Overflow Prevention Enhances Long-Context Recurrent LLMs
This work addresses efficiency and performance issues in long-context processing for recurrent LLMs, which is incremental as it builds on existing models with a simple optimization.
The paper tackles the underutilization of long contexts in recurrent LLMs by introducing a chunk-based inference procedure that processes only the most relevant input portions, resulting in performance improvements of up to 51% on models like RecurrentGemma-IT-9B and achieving state-of-the-art results on the LongBench v2 benchmark.

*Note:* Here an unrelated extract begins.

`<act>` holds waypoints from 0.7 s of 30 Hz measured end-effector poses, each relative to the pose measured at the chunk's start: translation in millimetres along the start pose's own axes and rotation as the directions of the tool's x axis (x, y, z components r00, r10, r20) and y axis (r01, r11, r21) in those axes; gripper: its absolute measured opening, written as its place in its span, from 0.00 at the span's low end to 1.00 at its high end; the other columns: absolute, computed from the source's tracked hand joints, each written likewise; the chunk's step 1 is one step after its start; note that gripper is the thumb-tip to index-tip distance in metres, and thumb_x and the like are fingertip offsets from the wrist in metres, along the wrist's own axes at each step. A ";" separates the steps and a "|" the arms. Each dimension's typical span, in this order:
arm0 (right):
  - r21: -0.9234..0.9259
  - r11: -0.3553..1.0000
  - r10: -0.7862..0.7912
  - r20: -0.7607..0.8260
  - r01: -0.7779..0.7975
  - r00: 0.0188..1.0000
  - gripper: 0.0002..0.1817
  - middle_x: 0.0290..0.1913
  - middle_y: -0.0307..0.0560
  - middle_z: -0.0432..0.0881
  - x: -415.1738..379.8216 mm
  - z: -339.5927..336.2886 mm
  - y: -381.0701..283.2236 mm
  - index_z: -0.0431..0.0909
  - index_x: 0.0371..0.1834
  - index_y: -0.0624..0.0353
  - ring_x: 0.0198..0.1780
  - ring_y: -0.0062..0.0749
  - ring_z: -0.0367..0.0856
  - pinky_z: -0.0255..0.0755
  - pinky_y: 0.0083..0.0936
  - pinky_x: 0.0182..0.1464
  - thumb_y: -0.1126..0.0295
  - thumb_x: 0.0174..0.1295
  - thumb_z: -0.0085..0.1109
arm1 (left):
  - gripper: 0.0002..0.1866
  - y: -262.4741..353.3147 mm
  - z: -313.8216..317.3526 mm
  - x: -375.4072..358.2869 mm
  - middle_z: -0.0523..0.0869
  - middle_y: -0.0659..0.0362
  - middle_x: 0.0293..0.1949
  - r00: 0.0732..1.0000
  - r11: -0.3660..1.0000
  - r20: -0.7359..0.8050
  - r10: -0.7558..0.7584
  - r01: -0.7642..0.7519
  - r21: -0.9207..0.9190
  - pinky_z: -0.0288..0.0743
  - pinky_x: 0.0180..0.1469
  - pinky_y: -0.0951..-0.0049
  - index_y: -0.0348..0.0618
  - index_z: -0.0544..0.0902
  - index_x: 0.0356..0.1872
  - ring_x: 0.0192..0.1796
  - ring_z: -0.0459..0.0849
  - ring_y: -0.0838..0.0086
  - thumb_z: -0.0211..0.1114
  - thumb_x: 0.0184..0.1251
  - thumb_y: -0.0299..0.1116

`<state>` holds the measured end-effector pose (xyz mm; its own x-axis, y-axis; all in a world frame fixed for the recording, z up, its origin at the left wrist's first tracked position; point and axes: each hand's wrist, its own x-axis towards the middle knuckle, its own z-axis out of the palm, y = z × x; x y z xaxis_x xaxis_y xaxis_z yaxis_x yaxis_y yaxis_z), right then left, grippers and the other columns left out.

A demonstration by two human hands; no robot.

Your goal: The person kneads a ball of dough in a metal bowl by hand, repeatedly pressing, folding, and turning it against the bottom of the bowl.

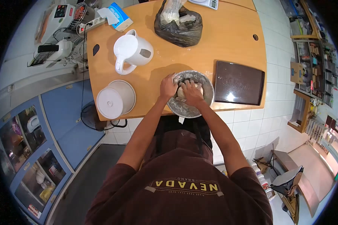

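A round metal bowl [184,110] with floury inner walls stands at the front edge of the wooden table. Inside it lies a pale lump of dough [181,93]. My right hand [192,92] rests on the dough from above, its fingers spread over the lump. My left hand [169,86] is at the bowl's left rim, with its fingers wrapped round the edge; its fingertips are partly hidden. A dark rectangular tray [239,83] lies flat just right of the bowl.
On the wooden table [165,56] are a white electric kettle [133,50], a white lidded container [116,99], a black plastic bag [180,33] with a clear bag in it, a tissue box [120,18] and a scale [206,3]. Blue cabinets [64,120] stand at the left.
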<state>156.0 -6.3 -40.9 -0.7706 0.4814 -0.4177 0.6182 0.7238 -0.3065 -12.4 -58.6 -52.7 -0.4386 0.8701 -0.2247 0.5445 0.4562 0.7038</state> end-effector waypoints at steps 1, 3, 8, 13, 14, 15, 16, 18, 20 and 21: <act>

A recent trend in LLMs is developing recurrent sub-quadratic models that improve long-context processing efficiency. We investigate leading large long-context models, focusing on how their fixed-size recurrent memory affects their performance. Our experiments reveal that, even when these models are trained for extended contexts, their use of long contexts remains underutilized. Specifically, we demonstrate that a chunk-based inference procedure, which identifies and processes only the most relevant portion of the input can mitigate recurrent memory failures and be effective for many long-context tasks: On LongBench, our method improves the overall performance of Falcon3-Mamba-Inst-7B by 14%, Falcon-Mamba-Inst-7B by 28%, RecurrentGemma-IT-9B by 50%, and RWKV6-Finch-7B by 51%. Surprisingly, this simple approach also leads to state-of-the-art results in the challenging LongBench v2 benchmark, showing competitive performance with equivalent size Transformers. Furthermore, our findings raise questions about whether recurrent models genuinely exploit long-range dependencies, as our single-chunk strategy delivers stronger performance - even in tasks that presumably require cross-context relations.